Reporting last December, scientists at Northeastern University in Boston discovered that airway infections in people with cystic fibrosis probably recur because the microbes in the lungs have mutations that allow them to evolve persistence, which sharply decreases the effectiveness of typically prescribed antibiotics such as ofloxacin, carbenicillin and tobramycin (J. Bacteriol. 192, 6191–6199, 2010). Part of the difficulty, according to lead author Kim Lewis of Northeastern University, is that these pathogens use many mechanisms to develop persistence, making it that much harder to come up with new drugs to eradicate them.

“This Hydra has many heads,” says Lewis. “Traditional, straightforward target discovery is not going to work.”

The Northeastern team is now looking toward alternative strategies to develop biofilm-busting medicines. The researchers hope to develop so-called 'prodrug' antibiotics that kill pathogens only upon internalization. This is an especially good choice for persistent pathogens because the drug needs only to permeate into these microbes—the medicines eliminate these pathogens by membrane or genome disruption. Such strategies already show great promise to treat persistent tuberculosis infections.
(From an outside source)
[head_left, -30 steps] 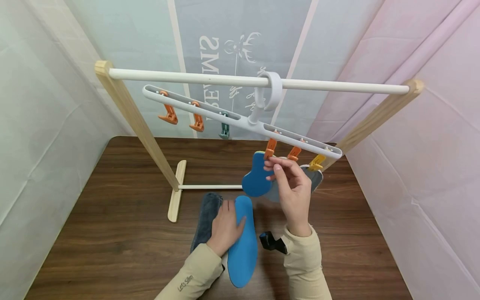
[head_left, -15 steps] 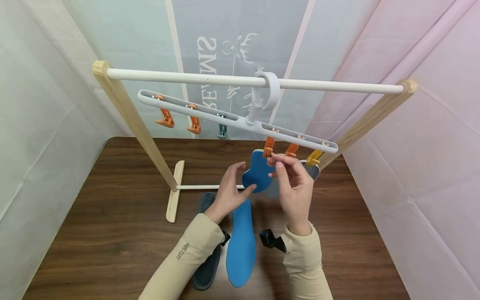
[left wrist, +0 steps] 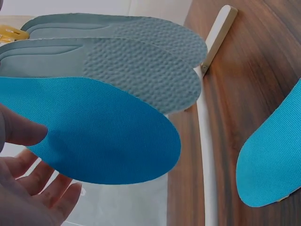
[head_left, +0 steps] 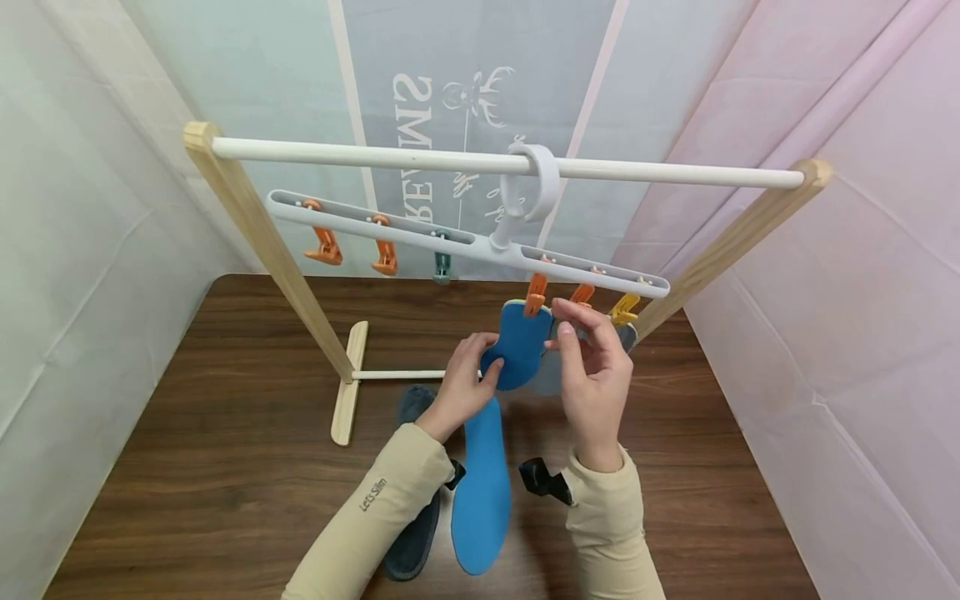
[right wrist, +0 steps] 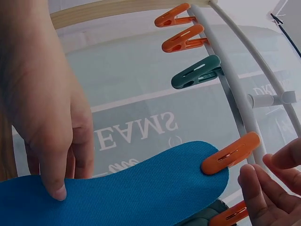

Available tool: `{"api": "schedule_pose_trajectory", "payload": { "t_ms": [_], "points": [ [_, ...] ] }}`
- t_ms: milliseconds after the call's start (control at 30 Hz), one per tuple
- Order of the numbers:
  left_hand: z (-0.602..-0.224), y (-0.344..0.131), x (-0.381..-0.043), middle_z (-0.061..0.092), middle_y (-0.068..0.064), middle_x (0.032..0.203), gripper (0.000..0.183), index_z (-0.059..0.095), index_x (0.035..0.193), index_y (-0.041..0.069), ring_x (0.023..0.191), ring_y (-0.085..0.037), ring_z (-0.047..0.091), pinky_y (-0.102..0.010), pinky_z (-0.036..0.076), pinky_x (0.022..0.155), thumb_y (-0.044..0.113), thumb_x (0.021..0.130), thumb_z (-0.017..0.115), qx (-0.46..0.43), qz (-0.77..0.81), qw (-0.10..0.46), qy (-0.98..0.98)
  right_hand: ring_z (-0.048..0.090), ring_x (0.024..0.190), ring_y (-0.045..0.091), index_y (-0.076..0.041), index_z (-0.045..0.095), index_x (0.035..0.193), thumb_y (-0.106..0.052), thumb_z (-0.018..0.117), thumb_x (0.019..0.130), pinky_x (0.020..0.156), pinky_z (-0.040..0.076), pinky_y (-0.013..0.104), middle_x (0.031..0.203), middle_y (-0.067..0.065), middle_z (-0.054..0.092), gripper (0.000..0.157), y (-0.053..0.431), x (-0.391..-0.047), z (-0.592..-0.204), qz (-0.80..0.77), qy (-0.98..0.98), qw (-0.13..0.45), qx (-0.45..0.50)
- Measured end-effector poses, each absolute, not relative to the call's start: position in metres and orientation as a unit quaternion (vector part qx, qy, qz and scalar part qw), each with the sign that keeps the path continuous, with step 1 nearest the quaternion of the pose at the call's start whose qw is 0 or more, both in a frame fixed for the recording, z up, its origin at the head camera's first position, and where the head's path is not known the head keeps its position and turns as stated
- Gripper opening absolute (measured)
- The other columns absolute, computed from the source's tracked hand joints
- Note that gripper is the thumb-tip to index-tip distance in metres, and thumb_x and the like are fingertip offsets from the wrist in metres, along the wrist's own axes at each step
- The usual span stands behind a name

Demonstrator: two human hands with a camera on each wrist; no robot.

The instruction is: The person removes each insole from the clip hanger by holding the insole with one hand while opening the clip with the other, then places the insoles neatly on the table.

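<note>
Between the two hands, a blue insole (head_left: 519, 346) is hanging by its upper end from an orange clip (head_left: 536, 294). The left hand (head_left: 463, 385) is pinching the insole lower down, near its side edge: the thumb is lying on the blue face while the other fingers are resting behind it. Just to the right of the clip, the right hand (head_left: 598, 371) is hovering with its fingers loosely bent, the thumb and fingertips standing apart and pointing toward the clip. Above both hands, a white hanger (head_left: 497, 250) is stretching slantwise, and its hook is curling over a white rod (head_left: 337, 154). Behind the right hand, two grey insoles (left wrist: 141, 70) are hanging side by side, one from a second orange clip (head_left: 582, 294) and the other from a yellow clip (head_left: 624, 309) near the hanger's right end; the bumpy texture on them is showing in the left wrist view. Up and to the left of the left hand, a green clip (head_left: 442, 262) and two more orange clips (head_left: 385, 257) are dangling from the hanger's other half. Below the left hand, a second blue insole (head_left: 481, 496) is lying flat on a brown table (head_left: 187, 467), and beside it a dark insole (head_left: 412, 542) is showing partly from under the left sleeve (head_left: 371, 517). On either side of the hands, pale wooden posts (head_left: 274, 258) are holding up the rod, and behind everything a printed cloth (head_left: 487, 37) is hanging.
</note>
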State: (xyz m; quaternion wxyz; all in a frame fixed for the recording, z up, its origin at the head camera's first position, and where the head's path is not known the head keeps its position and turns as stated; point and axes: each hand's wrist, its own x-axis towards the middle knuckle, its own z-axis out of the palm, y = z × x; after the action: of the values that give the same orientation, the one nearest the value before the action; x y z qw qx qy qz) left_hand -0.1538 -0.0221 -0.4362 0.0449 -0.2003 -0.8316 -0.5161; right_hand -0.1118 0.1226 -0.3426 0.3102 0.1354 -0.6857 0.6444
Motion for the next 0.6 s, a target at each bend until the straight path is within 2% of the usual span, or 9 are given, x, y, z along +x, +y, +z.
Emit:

Not giving up: Kim Lewis wants to thwart persister cells. Credit: Mary Knox Merrill, courtesy of Northeastern University

Meanwhile, a group of researchers at Boston University School of Medicine believe that adding sugar to antibiotics might nudge persistent bacteria into a metabolically more active state and make them more susceptible to defeat by antibiotics. Reporting last month, James Collins and his team found that sugars made lab-grown Escherichia coli and Staphylococcus aureus biofilms more vulnerable to a certain class of antibiotics called aminoglycosides. And sugar stimulated over a 90% drop of bacterial load in antibiotic-treated mice suffering from catheter-associated infections (Nature 473, 216–220, 2011). In the future, Collins hopes to optimize his persister-busting regimen to clear these infections.

“We would like to expand the microbial arsenal,” says Collins, “and make the tools we already have more effective.”